Als ich vor über 60 Jahren bei den Jusos landete, haben wir uns vor allem und sehr intensiv mit dem Gulag, den kommunistischen Verbrechen, befasst. Erst einige Zeit später kamen die Nazi-Verbrechen auf die Tagesordnung und mir fielen die Bücher von Primo Levi in die Hände. Levi war als junger Mann zu den Partisanen in Italien gestoßen; bevor er den ersten Schuss abfeuerte, wurde er von Deutschen verhaftet und nach Auschwitz gebracht. Ich zitiere zwei Abschnitte aus seinem Buch „Ist das ein Mensch“:
- Trotz des Grauens von Hiroshima und Nagasaki, der Schande des Gulags, der sinnlosen und blutigen Unternehmung in Vietnam, trotz des Völkerselbstmords in Kambodscha, der Desaparecidos in Argentinien und der vielen grausamen und sinnentleerten Kriege, die sich in der Folgezeit ereignet haben-, das natinalsozialistische System der Konzentrationslager war ein Unikum, sowohl von seinem Umfang her als auch von seiner Beschaffenheit. An keinem anderen Ort und zu keiner anderen Zeit hat man ein derart unerwartetes und derart komplexes Phänomen beobachtet: Niemals sind so viele Menschenleben in so kurzer Zeit mit einer derart luziden Kombination von technischer Erfindungsgabe, Fanatismus und Grausamkeit ausgelöscht worden.
- Ich bin als Nichtgläubiger ins Lager gekommen, und als Nichtgläubiger bin ich befreit worden und habe bis heute so gelebt; die Erfahrung des Lagers, seine entsetzliche Ungerechtigkeit, hat mich in meiner Haltung sogar noch bestärkt.
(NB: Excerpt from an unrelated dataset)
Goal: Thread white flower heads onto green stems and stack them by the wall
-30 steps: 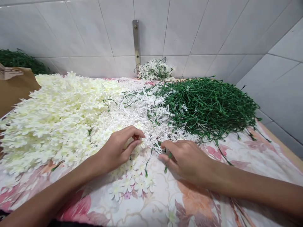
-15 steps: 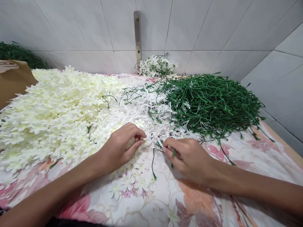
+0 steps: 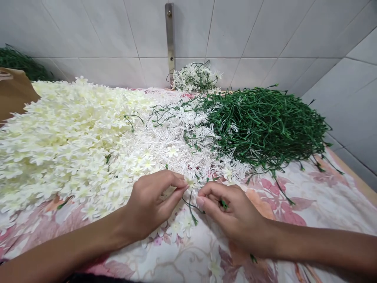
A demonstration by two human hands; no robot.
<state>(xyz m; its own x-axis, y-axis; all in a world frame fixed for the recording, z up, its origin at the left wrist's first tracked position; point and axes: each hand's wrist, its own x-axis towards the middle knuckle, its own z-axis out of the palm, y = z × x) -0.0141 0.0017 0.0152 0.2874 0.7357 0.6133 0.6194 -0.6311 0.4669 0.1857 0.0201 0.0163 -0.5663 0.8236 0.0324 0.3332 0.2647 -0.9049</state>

Sie hat mich daran gehindert (und tut es noch heute), an irgendeine Form der Vorsehung oder der transzendentalen Gerechtigkeit zu glauben: Warum die Sterbenden in Viehwaggons ? Warum die Kinder in den Gaskammern ? Ich muss jedoch einräumen, einmal die Versuchung gespürt zu haben (und wiederum: nur eun einziges Mal) nachzugeben, Zuflucht im Gebet zu suchen. Das war im Oktober 1944, im einzigen Augenblick, in dem ich bei klarem Bewusstsein den bevorstehenden Tod wahrgenommen habe: als ich, nackt und eingezwängt unter meinen nackten Gefährten, mit meiner Karteikarte in der Hand, darauf wartete, vor der Kommission zu erscheinen, die mit einem Blick darüber entscheiden würde, ob ich sofort in die Gaskammer mußte oder ob ich kräftig genug war, noch weiterzuarbeiten. Ich wehrte die Versuchung ab: Ich wusste, dass ich mich ihrer, wenn ich überleben würde, schämen müßte.